I have herd of people spotlighting bunnys at night. Just wondering if this is illegal or legal.


----------



## Loke (Sep 7, 2007)

It depends what county you are in. and what kind of bunnies you are after. and how old those bunnies really are.


----------



## Bax* (Dec 14, 2008)

You may just want to read this thread: viewtopic.php?f=57&t=30730

It will give you the information you need about hunting at night


----------



## Al Hansen (Sep 7, 2007)

Many years ago , like when .45 was hunting with a club, you could "get away with it". Now days......... well just read that other thread.


----------



## sawsman (Sep 13, 2007)

Al Hansen said:


> Many years ago , like when .45 was hunting with a club, you could "get away with it". Now days......... well just read that other thread.


Yeah, he told me of the days when he used the club and torch..  The good ole' days!


----------



## .45 (Sep 21, 2007)

Al Hansen said:


> Many years ago , like when .45 was hunting with a club, you could "get away with it". Now days......... well just read that other thread.


Actually.......before them roughnecks screwed it up, Wyoming and Idaho was good country to spot-light in. Sometimes the light would just draw 'em in. Looking at a rabbit running at you in a scope is pretty cool, they get bigger and bigger....maybe that was the beer. Either way, I miss those days. :|


----------



## Al Hansen (Sep 7, 2007)

Me 2.


----------



## Bax* (Dec 14, 2008)

...Back in the days of wooden underwear, dirt hadnt been invented and rocks were the new big thing


----------



## .45 (Sep 21, 2007)

sawsman said:


> Al Hansen said:
> 
> 
> > Many years ago , like when .45 was hunting with a club, you could "get away with it". Now days......... well just read that other thread.
> ...


That was how we got women..... _(O)_


----------



## Al Hansen (Sep 7, 2007)

Ah yes clubbing women.

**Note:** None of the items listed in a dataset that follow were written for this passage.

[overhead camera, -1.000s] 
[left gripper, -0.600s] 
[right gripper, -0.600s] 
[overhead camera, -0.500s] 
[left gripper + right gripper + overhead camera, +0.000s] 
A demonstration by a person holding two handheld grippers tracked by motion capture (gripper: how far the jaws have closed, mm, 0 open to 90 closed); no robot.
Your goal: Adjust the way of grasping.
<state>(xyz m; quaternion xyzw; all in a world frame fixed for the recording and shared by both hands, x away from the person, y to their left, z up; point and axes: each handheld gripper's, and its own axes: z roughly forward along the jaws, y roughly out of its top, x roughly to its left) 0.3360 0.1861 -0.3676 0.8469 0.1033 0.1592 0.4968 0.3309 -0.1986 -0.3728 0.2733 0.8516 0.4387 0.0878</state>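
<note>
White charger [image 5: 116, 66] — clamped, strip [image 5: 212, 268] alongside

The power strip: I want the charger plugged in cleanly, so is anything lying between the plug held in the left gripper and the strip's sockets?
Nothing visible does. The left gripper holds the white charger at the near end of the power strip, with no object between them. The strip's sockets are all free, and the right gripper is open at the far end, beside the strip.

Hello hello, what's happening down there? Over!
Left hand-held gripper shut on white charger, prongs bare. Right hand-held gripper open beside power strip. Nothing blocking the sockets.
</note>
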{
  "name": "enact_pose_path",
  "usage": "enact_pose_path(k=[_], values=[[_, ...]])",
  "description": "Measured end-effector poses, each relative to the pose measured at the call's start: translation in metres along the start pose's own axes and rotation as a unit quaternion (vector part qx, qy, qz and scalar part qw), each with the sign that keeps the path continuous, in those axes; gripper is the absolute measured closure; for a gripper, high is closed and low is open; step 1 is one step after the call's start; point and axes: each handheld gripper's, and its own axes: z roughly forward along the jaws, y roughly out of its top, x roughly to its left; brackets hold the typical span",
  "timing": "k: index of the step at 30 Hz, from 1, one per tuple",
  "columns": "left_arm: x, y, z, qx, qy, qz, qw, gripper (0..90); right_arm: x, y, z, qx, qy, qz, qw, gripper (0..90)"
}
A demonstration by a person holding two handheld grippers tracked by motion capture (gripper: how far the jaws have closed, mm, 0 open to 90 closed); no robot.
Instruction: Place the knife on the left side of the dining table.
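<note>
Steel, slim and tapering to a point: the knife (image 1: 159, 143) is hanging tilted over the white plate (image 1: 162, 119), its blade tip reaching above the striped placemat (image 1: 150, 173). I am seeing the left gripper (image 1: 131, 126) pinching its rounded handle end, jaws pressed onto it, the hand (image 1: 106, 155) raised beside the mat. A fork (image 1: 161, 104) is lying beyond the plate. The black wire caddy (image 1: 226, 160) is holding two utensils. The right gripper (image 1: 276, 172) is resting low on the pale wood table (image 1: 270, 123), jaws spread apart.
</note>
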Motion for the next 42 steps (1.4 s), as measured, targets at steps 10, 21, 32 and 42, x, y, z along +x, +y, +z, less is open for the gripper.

Hangin out at the cave. When men ruled the dinosaurs. And of course clubbing women means going out and having a few drinks at the club, then out to dinner. And the man cave...........

Now back to the thread "shooting rabbits at night"


----------



## Loke (Sep 7, 2007)

I don't see where it says anything about shooting rabbits.......


----------



## 10yearquest (Oct 15, 2009)

Oh the good times me and some guys used to have. driving around the hogups all night shooting bunnies in the light. Getting freaked out at a big meteor. Being delerious from lack of sleep. Wish I could do it again but we no longer have that kind of nerve.


----------